• TRY IT
Working from the entries that follow, retype each one without any alteration.

[Collected data]
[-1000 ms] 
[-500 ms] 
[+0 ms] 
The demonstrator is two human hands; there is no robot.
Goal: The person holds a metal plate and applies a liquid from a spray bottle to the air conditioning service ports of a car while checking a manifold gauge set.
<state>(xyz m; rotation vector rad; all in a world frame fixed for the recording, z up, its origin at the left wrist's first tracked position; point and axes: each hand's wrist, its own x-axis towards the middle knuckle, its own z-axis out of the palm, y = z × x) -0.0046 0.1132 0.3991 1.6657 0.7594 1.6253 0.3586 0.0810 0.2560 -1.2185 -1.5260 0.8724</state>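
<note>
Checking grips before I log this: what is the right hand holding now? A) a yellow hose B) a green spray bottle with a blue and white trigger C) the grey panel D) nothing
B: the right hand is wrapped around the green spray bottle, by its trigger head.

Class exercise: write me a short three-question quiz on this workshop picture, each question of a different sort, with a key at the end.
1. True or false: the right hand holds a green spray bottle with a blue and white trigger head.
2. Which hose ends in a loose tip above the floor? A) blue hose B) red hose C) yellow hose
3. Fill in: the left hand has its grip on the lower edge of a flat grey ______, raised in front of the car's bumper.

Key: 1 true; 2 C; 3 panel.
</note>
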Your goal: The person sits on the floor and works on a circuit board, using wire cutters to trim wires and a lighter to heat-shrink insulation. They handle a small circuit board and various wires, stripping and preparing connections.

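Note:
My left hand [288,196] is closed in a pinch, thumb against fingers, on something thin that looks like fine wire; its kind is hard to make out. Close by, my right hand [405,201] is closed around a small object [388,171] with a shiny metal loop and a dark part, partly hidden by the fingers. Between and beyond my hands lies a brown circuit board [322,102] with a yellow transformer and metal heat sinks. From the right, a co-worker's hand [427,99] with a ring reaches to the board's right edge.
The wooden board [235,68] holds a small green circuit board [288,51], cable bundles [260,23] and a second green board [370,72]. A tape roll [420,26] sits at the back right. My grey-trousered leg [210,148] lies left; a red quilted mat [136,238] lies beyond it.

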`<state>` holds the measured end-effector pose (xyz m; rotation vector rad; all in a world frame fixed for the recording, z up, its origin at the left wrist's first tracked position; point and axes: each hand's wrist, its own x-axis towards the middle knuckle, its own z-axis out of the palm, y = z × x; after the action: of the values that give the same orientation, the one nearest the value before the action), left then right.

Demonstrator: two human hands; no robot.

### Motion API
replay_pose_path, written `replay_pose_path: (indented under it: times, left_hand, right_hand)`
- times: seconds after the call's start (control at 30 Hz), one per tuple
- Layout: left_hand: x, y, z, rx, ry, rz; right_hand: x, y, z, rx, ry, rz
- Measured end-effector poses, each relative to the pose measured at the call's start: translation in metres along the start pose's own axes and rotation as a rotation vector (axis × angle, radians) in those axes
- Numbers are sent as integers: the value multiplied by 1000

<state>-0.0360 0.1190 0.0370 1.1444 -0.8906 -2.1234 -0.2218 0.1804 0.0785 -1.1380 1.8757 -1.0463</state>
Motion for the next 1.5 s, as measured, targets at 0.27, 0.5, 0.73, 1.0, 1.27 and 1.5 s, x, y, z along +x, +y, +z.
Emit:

• RESULT
[-1000 ms] 
[-500 ms] 
[+0 ms] 
The demonstrator is two human hands; there is no robot.
Goal: The person holds a metal plate and applies a liquid from a spray bottle to the air conditioning service ports of a car while checking a manifold gauge set.
<state>(xyz m; rotation vector rad; all in a world frame fixed for the recording, z up, its origin at the left wrist's first tracked position; point and axes: each hand's wrist, its own x-axis towards the middle knuckle, its own z-axis out of the palm, y = z × x) -0.0046 0.1132 0.3991 1.6657 0.7594 1.6253 0.3586 0.0810 0.2560 -1.2185 -1.5260 0.8724</state>
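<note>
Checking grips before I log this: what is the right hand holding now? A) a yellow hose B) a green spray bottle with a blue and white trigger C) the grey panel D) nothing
B: the right hand is wrapped around the green spray bottle, by its trigger head.

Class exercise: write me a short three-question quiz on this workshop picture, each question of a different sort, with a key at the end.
1. True or false: the right hand holds a green spray bottle with a blue and white trigger head.
2. Which hose ends in a loose tip above the floor? A) blue hose B) red hose C) yellow hose
3. Fill in: the left hand has its grip on the lower edge of a flat grey ______, raised in front of the car's bumper.

Key: 1 true; 2 C; 3 panel.
</note>
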Your goal: The person sits on the floor and works on a circuit board, using wire cutters to trim wires and a lighter to heat-shrink insulation. They handle a small circuit board and various wires, stripping and preparing connections.

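Note:
My left hand [288,196] is closed in a pinch, thumb against fingers, on something thin that looks like fine wire; its kind is hard to make out. Close by, my right hand [405,201] is closed around a small object [388,171] with a shiny metal loop and a dark part, partly hidden by the fingers. Between and beyond my hands lies a brown circuit board [322,102] with a yellow transformer and metal heat sinks. From the right, a co-worker's hand [427,99] with a ring reaches to the board's right edge.
The wooden board [235,68] holds a small green circuit board [288,51], cable bundles [260,23] and a second green board [370,72]. A tape roll [420,26] sits at the back right. My grey-trousered leg [210,148] lies left; a red quilted mat [136,238] lies beyond it.
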
`<state>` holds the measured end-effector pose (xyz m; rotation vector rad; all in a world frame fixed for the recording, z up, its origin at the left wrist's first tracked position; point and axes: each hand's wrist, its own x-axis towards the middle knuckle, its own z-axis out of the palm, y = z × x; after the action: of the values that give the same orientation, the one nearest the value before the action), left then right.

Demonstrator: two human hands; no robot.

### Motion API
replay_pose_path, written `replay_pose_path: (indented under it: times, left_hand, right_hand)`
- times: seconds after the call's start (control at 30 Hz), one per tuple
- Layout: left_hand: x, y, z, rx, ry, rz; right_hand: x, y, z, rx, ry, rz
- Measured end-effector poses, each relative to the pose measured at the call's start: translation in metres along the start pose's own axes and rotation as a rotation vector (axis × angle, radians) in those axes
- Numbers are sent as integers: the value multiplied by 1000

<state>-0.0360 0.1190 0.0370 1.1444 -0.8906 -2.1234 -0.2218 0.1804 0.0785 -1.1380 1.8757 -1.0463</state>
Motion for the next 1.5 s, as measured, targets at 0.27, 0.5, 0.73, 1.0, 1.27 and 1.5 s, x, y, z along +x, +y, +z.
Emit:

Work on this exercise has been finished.